> [WHAT YOU WILL DO]:
Beginning with the first line, return the material verbatim and without pictures.

> [DATA SEGMENT]:

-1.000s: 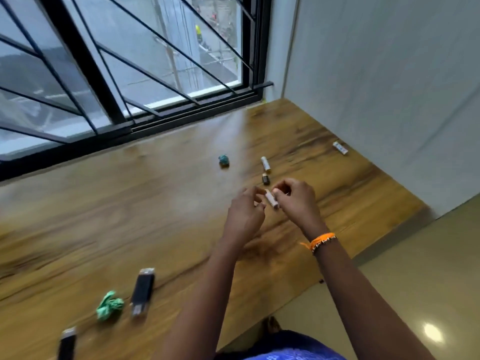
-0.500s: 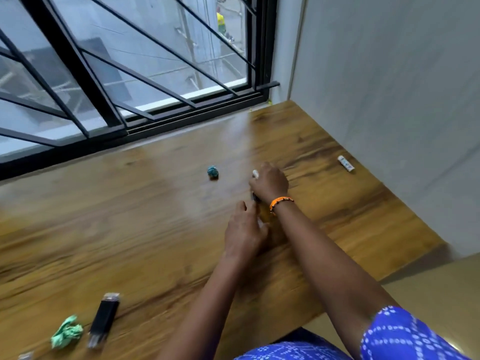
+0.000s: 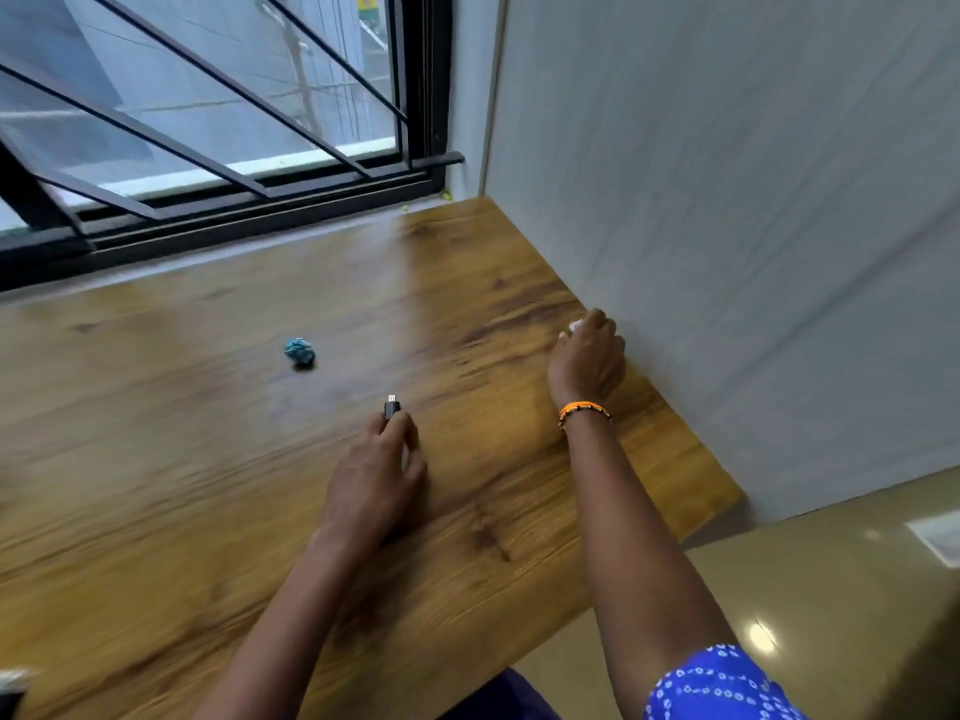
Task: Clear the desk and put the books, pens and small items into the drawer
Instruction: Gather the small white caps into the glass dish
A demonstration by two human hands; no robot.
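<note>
My left hand (image 3: 378, 475) rests on the wooden desk (image 3: 171, 475) and pinches a small black adapter (image 3: 392, 407) with a metal tip pointing away from me. My right hand (image 3: 587, 358), with an orange bracelet on the wrist, reaches to the desk's right edge by the wall, its fingers closed on a small white item (image 3: 575, 325) that is mostly hidden. A crumpled blue paper ball (image 3: 300, 351) lies loose on the desk, left of both hands.
A window with black bars (image 3: 218, 163) runs along the desk's far side. A grey wall (image 3: 727, 226) bounds the right edge. Part of a dark object (image 3: 13, 688) shows at the bottom left corner. The tiled floor (image 3: 831, 589) lies at lower right.
My right hand has moved from the middle of the desk to the white item by the wall. My left hand now holds the black adapter. The view has swung right.
</note>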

> [OUTPUT FOR THIS TASK]:
-1.000s: 
-0.500s: 
+0.000s: 
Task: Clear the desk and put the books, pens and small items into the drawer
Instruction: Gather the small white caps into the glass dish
A demonstration by two human hands; no robot.
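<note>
My left hand (image 3: 378, 475) rests on the wooden desk (image 3: 171, 475) and pinches a small black adapter (image 3: 392, 407) with a metal tip pointing away from me. My right hand (image 3: 587, 358), with an orange bracelet on the wrist, reaches to the desk's right edge by the wall, its fingers closed on a small white item (image 3: 575, 325) that is mostly hidden. A crumpled blue paper ball (image 3: 300, 351) lies loose on the desk, left of both hands.
A window with black bars (image 3: 218, 163) runs along the desk's far side. A grey wall (image 3: 727, 226) bounds the right edge. Part of a dark object (image 3: 13, 688) shows at the bottom left corner. The tiled floor (image 3: 831, 589) lies at lower right.
My right hand has moved from the middle of the desk to the white item by the wall. My left hand now holds the black adapter. The view has swung right.
</note>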

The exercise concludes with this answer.